Collect all lines containing the word "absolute" from the data.

Entries taken from a collection:
□ □ □ □ □

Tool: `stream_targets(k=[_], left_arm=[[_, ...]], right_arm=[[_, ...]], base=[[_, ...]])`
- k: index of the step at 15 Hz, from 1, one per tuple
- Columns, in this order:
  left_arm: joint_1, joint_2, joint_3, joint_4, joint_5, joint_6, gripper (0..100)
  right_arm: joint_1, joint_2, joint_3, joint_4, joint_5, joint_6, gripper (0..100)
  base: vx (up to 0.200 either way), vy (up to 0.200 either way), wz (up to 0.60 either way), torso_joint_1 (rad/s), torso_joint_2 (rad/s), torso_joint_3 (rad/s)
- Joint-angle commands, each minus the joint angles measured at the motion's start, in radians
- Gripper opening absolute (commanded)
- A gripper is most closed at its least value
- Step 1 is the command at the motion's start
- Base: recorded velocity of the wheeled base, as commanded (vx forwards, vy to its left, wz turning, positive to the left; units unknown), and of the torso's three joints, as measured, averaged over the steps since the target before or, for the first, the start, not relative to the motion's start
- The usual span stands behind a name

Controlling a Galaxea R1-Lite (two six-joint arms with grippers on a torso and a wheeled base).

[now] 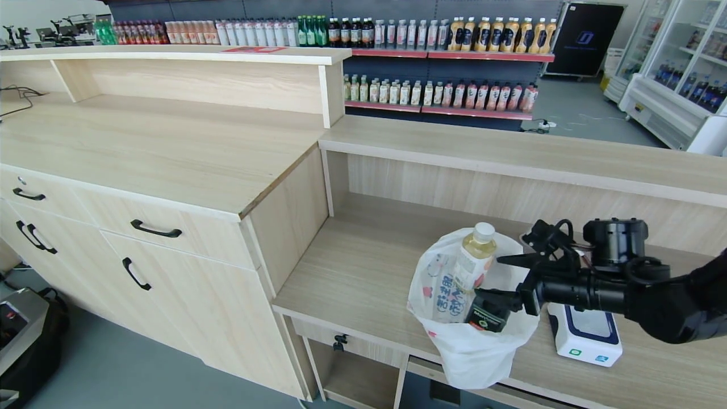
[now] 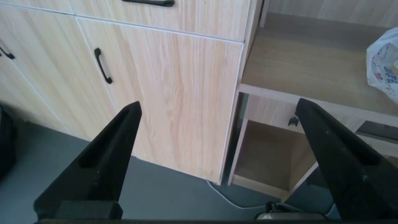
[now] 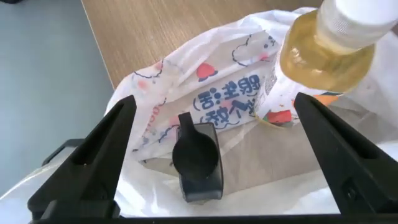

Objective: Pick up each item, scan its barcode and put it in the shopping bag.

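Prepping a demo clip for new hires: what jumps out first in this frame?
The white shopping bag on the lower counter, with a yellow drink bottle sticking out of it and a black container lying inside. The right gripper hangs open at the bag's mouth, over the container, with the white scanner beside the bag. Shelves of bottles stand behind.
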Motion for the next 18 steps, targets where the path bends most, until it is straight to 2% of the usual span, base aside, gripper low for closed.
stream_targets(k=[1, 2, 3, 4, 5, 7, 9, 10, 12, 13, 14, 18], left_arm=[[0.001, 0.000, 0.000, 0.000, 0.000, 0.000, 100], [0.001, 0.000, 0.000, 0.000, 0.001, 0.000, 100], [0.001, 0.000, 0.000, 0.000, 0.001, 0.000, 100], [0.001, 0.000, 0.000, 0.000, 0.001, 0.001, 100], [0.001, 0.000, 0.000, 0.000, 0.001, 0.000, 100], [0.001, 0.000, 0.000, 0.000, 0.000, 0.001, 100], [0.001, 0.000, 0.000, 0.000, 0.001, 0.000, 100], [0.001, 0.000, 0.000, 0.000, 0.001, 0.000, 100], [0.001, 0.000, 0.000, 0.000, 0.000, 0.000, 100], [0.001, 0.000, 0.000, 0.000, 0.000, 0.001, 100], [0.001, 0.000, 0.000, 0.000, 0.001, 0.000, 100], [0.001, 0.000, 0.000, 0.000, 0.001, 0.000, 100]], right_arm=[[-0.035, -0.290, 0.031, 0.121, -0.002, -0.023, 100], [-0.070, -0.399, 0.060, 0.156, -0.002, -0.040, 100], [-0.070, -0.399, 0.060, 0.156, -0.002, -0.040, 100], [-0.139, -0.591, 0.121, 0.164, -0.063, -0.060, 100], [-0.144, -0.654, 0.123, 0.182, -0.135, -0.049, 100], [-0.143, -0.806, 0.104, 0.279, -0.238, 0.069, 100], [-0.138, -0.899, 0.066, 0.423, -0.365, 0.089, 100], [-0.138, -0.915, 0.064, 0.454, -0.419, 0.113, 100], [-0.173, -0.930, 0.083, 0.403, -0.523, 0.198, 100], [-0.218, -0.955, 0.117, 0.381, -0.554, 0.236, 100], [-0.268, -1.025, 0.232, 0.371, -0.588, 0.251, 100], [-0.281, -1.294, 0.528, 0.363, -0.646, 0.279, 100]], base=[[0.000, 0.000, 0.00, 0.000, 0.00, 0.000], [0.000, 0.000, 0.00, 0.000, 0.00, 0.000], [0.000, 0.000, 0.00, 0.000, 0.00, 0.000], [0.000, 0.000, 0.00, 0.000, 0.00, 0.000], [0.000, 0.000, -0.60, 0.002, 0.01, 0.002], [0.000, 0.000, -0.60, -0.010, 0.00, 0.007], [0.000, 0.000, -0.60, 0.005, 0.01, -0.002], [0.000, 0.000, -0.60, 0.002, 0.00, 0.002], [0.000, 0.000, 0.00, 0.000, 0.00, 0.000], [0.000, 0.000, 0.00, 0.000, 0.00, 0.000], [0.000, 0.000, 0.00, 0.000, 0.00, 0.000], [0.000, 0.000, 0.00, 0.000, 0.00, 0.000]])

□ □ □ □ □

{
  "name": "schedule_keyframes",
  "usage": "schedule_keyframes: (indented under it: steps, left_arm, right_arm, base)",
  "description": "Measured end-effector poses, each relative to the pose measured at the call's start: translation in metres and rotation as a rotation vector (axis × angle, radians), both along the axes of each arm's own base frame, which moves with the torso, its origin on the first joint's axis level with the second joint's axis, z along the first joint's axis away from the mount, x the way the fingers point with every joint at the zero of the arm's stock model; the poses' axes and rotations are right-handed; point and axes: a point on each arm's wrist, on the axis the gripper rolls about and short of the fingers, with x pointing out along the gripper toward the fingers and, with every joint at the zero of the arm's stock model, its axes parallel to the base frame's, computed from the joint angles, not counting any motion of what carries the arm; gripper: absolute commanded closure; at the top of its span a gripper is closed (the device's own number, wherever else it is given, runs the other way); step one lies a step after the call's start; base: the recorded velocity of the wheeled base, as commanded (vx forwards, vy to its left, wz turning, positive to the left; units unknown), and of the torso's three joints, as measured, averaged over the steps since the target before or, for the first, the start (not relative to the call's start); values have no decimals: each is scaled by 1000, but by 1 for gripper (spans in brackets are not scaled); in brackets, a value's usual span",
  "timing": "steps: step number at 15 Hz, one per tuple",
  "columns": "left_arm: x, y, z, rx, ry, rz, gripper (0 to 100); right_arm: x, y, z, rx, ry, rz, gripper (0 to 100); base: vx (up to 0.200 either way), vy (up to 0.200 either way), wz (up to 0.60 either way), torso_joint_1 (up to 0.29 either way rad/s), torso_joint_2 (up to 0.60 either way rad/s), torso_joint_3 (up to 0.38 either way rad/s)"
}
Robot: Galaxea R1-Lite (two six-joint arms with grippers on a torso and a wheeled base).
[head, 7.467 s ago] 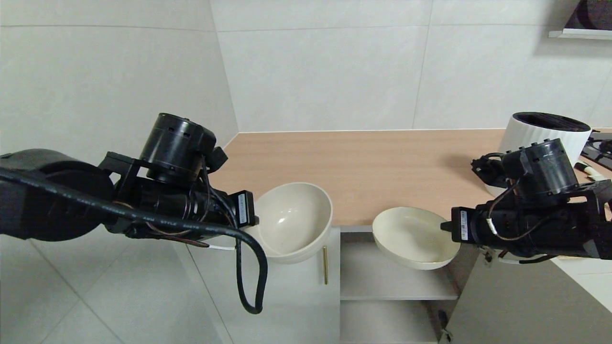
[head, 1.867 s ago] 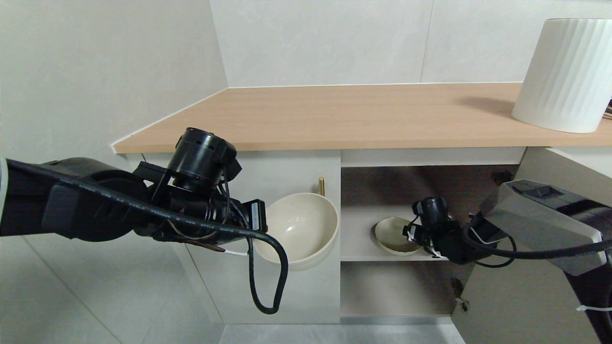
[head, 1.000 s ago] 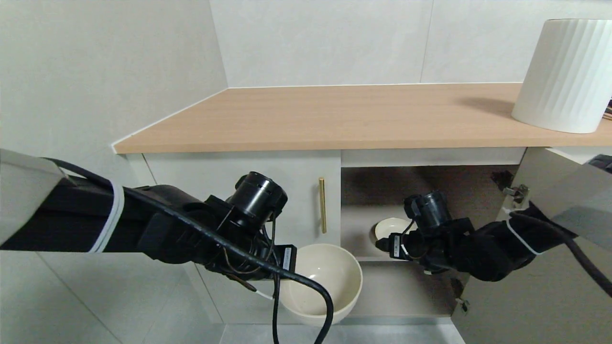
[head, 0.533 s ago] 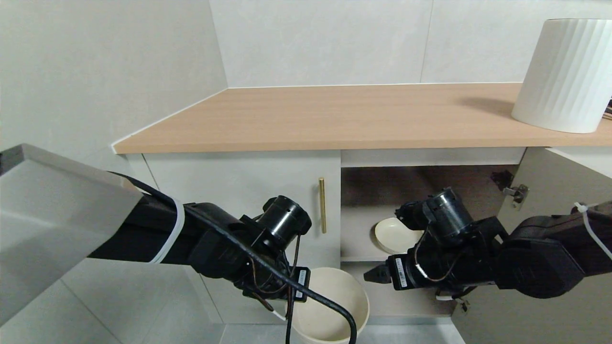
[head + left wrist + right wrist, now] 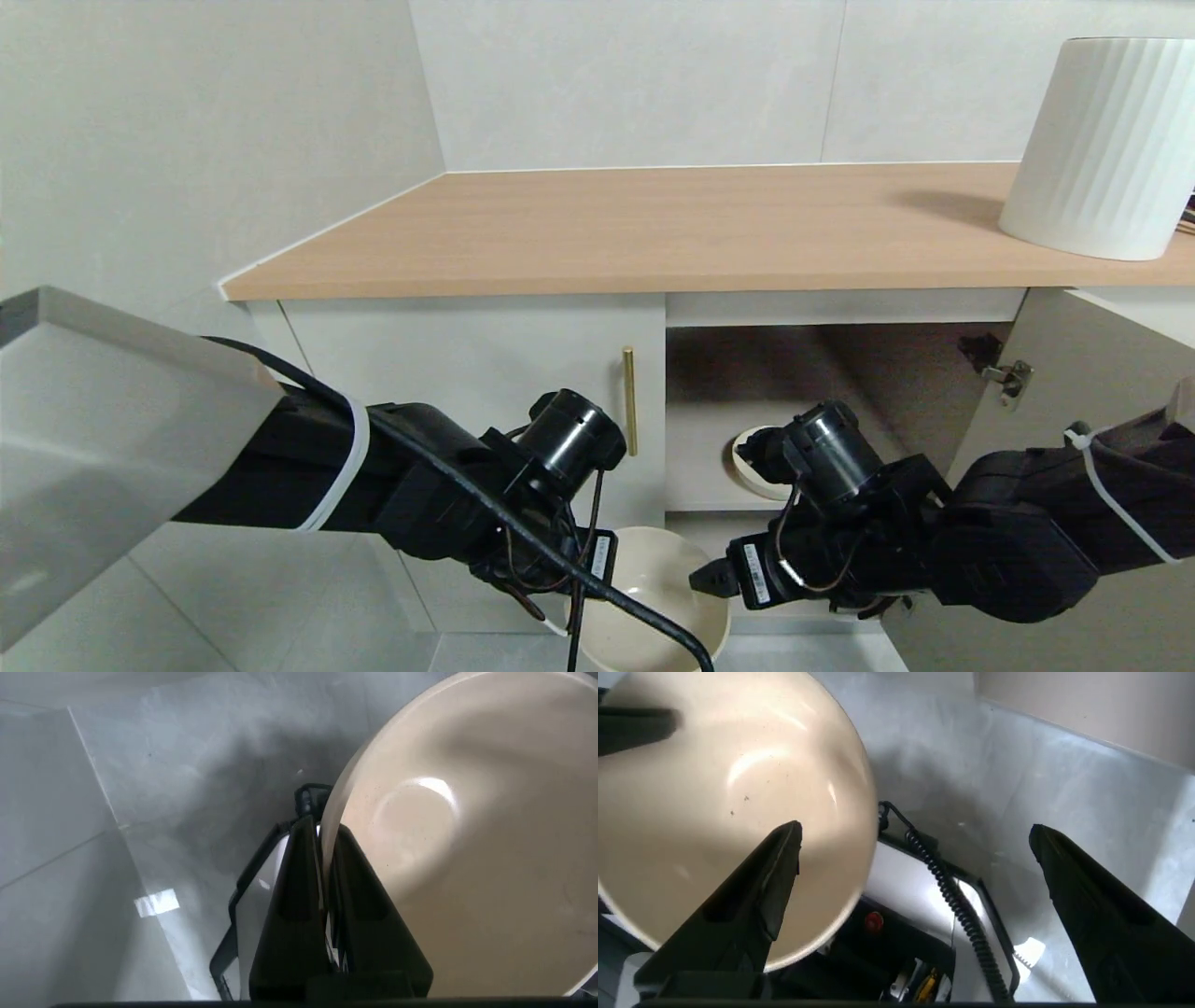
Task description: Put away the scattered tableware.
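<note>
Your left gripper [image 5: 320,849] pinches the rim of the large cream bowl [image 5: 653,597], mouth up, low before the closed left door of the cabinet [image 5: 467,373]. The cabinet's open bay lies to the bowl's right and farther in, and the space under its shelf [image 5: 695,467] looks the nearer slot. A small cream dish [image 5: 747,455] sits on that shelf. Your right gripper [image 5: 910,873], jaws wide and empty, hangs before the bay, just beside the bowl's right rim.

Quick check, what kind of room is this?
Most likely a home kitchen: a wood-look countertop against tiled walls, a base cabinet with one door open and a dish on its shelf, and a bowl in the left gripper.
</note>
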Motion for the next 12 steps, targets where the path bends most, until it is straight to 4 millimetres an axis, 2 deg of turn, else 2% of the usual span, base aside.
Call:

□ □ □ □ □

### Solution to this exercise
- Gripper opening absolute (commanded)
  "description": "Measured end-effector poses, each relative to the pose measured at the call's start: translation in metres and rotation as a rotation vector (axis × angle, radians), both along the axes of each arm's own base frame, which moves with the torso, its origin on the first joint's axis level with the second joint's axis, z along the first joint's axis away from the mount, x the way the fingers point with every joint at the zero of the arm's stock model; the poses' axes and rotations are right-handed; point and axes: a point on each arm's wrist, on the axis the gripper rolls about and short of the fingers, with x pointing out along the gripper toward the fingers and, with every joint at the zero of the arm's stock model, its axes parallel to the base frame's, computed from the joint angles, not counting any motion of what carries the arm; gripper: absolute commanded closure; at the top of its span a gripper is closed (the device's own number, wherever else it is given, runs the other way); step one lies a step after the call's start; base: the recorded velocity of the wheeled base, as commanded (vx forwards, vy to its left, wz turning, positive to the left; units unknown), and of the torso's three joints, as measured, averaged over the steps since the target before or, for the first, the start (not relative to the call's start); values have no decimals: each is scaled by 1000, but by 1 for gripper (spans in brackets are not scaled); in brackets, a value's usual span",

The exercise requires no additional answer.